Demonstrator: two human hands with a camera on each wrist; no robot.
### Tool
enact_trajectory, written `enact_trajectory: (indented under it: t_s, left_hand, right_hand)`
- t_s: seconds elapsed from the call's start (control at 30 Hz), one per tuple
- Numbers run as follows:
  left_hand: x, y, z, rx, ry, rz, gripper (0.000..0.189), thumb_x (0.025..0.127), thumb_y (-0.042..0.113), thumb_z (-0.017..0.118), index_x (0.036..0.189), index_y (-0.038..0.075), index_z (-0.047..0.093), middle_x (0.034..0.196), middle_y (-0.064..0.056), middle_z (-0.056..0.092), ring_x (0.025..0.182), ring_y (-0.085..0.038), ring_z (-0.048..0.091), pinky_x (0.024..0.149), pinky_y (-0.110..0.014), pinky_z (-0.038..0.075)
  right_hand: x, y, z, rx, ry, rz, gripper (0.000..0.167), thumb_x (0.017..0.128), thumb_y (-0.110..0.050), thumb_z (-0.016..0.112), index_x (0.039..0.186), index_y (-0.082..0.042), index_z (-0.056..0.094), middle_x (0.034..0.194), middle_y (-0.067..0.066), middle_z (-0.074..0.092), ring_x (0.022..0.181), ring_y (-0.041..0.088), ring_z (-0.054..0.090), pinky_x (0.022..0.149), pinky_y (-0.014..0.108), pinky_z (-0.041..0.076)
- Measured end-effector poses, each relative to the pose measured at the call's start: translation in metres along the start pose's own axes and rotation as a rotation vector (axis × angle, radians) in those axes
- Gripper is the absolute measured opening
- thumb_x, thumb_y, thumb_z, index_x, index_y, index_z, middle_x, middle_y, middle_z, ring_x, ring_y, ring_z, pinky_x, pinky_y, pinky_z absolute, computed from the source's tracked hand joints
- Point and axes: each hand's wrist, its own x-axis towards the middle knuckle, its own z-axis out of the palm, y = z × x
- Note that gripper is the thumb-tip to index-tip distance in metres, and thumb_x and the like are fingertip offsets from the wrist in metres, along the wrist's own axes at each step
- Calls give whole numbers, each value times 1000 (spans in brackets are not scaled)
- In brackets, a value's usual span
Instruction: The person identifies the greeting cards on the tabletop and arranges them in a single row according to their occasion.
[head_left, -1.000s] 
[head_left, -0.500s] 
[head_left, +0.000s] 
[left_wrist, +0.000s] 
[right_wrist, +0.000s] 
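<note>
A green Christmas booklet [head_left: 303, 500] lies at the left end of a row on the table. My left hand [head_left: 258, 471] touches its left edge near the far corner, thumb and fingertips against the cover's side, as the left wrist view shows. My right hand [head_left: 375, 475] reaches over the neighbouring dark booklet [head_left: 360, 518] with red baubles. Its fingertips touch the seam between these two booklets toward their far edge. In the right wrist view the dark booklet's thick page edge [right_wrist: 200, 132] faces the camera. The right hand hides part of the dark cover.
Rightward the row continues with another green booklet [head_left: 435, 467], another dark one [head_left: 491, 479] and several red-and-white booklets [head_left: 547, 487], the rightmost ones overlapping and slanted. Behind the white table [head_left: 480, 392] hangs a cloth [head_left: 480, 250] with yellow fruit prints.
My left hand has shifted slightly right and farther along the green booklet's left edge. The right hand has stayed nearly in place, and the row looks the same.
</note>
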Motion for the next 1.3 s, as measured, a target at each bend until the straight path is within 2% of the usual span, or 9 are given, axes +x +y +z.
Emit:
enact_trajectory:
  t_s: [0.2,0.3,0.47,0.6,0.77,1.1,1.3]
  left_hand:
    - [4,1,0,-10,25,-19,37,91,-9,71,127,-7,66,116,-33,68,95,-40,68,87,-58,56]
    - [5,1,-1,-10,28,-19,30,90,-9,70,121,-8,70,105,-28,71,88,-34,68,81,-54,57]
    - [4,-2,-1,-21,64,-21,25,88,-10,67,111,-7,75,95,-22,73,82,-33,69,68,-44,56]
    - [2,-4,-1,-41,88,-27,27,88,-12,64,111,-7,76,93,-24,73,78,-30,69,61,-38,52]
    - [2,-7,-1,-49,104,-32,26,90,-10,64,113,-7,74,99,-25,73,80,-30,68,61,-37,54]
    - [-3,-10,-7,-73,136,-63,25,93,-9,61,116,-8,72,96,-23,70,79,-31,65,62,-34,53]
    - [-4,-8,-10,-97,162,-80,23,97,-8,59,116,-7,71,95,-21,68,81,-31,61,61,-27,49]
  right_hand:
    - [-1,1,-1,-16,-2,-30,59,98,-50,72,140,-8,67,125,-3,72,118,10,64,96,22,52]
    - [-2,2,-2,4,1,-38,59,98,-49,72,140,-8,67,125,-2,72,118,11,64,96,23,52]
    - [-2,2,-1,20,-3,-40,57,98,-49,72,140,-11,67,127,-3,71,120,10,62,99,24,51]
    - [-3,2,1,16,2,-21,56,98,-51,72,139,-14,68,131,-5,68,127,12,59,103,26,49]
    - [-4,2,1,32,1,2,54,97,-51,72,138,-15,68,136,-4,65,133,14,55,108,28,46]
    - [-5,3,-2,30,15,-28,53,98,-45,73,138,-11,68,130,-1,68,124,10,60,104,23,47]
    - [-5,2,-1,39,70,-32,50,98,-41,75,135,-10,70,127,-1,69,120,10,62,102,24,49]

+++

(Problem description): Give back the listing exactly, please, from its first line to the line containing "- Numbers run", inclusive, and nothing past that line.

(Reply to the task):
Demonstrator: two human hands with a camera on each wrist; no robot.
### Tool
enact_trajectory, written `enact_trajectory: (indented under it: t_s, left_hand, right_hand)`
- t_s: seconds elapsed from the call's start (control at 30 Hz), one per tuple
- Numbers run as follows:

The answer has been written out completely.